• WHAT IS BEING ASKED:
Below are the records; give the number of their lines that contain the word "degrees" and nothing more.

• TASK INPUT:

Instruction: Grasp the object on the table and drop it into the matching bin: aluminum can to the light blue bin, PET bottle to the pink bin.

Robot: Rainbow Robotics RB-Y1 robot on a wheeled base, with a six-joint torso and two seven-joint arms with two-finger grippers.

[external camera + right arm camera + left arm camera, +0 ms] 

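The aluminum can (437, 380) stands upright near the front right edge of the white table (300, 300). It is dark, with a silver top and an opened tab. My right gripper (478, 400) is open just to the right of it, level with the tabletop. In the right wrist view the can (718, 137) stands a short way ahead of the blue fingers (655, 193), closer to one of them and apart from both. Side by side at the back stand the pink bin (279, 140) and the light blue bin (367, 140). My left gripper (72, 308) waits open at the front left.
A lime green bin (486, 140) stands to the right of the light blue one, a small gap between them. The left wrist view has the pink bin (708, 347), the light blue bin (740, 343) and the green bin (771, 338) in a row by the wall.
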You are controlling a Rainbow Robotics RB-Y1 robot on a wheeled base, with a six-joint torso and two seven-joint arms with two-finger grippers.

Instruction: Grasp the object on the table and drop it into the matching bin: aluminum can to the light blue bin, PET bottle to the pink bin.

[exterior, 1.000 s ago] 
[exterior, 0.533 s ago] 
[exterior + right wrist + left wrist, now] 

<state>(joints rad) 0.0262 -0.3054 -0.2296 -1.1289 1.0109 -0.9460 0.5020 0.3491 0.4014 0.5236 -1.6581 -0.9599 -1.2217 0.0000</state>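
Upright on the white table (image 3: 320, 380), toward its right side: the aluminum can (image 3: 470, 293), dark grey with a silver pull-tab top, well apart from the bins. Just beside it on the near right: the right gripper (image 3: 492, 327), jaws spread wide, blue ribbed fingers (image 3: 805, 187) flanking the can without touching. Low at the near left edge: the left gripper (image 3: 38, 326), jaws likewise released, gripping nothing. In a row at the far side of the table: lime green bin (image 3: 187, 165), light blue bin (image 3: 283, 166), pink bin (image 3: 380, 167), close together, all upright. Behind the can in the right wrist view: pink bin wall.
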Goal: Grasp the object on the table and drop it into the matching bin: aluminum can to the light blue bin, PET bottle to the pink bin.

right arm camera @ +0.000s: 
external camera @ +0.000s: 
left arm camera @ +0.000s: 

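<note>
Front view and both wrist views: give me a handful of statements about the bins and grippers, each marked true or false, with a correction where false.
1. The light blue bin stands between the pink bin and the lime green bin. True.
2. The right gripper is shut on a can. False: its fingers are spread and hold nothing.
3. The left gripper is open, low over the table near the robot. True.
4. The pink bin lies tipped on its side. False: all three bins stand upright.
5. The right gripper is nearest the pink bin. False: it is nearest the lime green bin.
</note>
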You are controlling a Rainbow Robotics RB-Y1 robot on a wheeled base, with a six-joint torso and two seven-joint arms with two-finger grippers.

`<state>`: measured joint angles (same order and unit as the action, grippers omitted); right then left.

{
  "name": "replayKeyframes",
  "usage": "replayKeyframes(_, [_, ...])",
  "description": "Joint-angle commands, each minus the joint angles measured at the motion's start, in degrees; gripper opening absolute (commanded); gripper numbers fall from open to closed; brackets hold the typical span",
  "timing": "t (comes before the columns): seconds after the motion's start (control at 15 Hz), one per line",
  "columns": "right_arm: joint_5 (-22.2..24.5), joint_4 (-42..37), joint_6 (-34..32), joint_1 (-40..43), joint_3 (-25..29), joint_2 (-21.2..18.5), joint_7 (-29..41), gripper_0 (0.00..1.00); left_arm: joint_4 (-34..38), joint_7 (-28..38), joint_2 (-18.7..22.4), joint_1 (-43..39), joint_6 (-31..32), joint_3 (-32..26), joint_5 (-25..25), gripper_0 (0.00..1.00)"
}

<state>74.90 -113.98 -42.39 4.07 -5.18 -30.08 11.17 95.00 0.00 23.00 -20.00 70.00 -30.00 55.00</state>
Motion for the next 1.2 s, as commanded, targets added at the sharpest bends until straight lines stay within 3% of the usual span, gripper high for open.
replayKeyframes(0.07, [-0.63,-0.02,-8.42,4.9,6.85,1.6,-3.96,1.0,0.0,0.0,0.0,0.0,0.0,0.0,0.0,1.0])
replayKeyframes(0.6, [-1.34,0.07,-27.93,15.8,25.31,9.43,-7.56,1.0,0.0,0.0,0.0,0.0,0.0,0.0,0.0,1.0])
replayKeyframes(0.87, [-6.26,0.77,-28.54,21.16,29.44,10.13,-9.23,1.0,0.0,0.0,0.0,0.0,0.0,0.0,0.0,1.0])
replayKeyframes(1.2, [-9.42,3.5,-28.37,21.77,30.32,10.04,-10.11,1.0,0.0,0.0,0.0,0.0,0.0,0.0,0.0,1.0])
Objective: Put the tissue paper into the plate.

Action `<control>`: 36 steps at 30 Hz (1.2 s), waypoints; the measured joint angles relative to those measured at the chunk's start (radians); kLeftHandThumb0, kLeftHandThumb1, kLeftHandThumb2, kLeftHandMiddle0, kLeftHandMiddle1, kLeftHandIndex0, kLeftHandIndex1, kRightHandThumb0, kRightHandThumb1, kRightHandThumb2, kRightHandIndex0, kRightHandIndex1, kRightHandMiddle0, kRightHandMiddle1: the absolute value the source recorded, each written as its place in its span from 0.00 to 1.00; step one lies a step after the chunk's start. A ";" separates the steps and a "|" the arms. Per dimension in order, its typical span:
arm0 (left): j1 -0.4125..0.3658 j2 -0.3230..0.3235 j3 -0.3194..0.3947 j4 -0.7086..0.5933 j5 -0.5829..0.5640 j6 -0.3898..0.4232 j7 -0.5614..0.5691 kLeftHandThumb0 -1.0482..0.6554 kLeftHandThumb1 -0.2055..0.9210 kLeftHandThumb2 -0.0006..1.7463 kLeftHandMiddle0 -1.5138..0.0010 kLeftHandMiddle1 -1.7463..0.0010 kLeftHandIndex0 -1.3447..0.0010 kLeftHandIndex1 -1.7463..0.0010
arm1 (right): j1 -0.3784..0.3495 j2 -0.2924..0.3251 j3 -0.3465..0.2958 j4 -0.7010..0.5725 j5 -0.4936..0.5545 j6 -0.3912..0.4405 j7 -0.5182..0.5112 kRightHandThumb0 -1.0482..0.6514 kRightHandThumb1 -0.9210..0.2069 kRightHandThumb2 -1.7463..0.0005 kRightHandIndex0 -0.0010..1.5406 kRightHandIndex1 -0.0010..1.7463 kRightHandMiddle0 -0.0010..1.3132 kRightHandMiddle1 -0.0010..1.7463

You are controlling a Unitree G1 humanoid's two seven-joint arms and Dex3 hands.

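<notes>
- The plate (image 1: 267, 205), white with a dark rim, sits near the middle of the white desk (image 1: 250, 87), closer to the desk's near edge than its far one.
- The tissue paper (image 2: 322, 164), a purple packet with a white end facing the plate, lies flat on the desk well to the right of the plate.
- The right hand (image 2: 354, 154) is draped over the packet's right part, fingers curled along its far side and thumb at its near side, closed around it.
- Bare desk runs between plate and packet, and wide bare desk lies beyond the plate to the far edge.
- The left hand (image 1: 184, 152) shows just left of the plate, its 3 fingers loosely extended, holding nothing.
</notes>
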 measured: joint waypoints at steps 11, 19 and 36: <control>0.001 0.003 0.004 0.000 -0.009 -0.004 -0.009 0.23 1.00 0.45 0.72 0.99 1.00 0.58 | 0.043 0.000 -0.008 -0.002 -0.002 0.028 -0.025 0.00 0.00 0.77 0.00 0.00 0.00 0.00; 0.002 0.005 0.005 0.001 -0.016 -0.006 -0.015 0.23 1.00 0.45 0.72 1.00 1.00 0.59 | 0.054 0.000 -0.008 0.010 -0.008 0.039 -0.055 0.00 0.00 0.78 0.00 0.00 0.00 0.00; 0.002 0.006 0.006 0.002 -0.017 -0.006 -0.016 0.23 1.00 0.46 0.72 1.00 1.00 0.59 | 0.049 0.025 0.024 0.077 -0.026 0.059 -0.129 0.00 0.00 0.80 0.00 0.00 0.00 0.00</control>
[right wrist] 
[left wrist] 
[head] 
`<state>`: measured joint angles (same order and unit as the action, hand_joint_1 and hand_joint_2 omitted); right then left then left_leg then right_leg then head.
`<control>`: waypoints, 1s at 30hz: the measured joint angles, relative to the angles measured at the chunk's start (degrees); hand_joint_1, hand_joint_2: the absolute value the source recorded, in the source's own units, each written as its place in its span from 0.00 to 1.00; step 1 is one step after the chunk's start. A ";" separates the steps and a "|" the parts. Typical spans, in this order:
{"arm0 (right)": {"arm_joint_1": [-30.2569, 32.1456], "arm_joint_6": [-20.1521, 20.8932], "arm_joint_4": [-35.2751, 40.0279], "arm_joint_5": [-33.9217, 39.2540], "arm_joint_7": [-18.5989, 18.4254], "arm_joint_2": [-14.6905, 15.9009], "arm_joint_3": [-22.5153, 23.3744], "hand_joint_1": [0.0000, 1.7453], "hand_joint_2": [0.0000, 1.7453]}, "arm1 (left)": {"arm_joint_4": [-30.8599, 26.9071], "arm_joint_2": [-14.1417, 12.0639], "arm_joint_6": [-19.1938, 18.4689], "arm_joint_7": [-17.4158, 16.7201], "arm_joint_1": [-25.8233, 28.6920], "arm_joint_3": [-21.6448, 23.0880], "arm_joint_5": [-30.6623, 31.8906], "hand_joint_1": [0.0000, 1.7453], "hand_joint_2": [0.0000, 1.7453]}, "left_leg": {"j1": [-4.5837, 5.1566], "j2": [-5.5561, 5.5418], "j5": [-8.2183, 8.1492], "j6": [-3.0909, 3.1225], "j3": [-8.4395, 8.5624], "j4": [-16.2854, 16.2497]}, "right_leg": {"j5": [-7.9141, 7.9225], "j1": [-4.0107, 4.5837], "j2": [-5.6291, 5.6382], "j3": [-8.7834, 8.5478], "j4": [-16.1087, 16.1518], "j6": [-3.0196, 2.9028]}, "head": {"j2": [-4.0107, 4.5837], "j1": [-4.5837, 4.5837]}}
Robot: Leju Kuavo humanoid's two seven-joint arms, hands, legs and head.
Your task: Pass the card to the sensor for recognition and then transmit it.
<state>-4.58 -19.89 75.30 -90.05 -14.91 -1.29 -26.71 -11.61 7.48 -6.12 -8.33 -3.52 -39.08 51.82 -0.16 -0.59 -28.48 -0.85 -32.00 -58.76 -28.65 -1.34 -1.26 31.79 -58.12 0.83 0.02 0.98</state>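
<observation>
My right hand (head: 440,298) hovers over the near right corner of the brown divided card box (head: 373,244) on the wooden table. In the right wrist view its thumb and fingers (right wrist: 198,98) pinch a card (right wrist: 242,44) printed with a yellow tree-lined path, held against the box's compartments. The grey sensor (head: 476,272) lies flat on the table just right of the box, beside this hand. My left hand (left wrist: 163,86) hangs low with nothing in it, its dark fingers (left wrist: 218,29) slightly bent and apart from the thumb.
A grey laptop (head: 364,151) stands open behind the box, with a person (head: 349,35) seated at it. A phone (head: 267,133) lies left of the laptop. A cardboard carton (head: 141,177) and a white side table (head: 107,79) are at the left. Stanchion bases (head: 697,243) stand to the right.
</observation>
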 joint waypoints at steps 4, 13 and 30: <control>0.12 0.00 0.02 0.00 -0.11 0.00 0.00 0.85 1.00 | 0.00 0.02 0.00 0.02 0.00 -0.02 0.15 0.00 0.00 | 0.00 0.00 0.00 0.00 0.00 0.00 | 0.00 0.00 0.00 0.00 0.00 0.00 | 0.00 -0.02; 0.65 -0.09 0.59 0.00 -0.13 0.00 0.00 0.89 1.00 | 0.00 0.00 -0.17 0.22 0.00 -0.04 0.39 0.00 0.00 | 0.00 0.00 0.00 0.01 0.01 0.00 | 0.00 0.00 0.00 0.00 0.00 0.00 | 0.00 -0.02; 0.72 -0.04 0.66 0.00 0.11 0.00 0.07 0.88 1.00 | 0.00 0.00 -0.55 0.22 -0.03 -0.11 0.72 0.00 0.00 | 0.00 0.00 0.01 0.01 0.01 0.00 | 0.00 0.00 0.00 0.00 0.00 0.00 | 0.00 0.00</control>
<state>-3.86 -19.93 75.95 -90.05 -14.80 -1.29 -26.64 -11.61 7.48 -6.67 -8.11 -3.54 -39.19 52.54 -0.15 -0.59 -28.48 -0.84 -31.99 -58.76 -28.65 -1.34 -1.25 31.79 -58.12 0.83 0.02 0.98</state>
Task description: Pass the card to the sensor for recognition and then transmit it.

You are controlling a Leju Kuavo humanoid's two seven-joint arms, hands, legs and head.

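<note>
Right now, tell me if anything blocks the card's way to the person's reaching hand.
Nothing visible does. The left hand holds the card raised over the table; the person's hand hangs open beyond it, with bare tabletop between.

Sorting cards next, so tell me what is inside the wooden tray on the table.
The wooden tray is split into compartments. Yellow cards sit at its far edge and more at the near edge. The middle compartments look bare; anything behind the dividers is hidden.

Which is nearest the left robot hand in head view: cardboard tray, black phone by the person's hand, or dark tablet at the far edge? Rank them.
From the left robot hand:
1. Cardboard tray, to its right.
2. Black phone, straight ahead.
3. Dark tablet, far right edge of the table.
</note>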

• THE COMPLETED TASK:
2